> [Required action]: Please give back each line of the listing, unchanged in every word.

> [Supplied information]:
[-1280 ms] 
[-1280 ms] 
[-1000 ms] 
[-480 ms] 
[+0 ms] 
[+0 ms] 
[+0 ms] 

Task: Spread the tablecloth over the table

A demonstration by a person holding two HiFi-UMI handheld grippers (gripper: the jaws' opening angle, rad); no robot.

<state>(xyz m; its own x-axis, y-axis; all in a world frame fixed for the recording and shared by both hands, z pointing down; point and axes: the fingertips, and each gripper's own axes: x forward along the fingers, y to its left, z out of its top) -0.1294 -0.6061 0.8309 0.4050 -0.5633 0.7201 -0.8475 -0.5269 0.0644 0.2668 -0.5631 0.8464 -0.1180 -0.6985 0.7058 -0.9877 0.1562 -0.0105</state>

> [Response box]:
[-1280 ms] 
[-1280 ms] 
[-1000 ms] 
[-480 ms] 
[+0 ms] 
[+0 ms] 
[+0 ms] 

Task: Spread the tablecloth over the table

A demonstration by a person holding two HiFi-UMI handheld grippers (gripper: the jaws' opening angle, rad); no robot.

<state>(xyz m; its own x-axis, y-axis; all in a world frame fixed for the recording and shared by both hands, z pointing down; point and axes: the fingertips, and each gripper's own axes: x forward along the fingers, y to its left, z out of its top) -0.1294 -0.6061 0.8309 0.4050 -0.5633 0.7201 -0.8475 -0.5269 0.0644 0.2668 -0.5631 0.8464 -0.1180 -0.6985 0.7058 -0.9877 0.1562 -0.0105</state>

Exercise complete, with nothing further to add.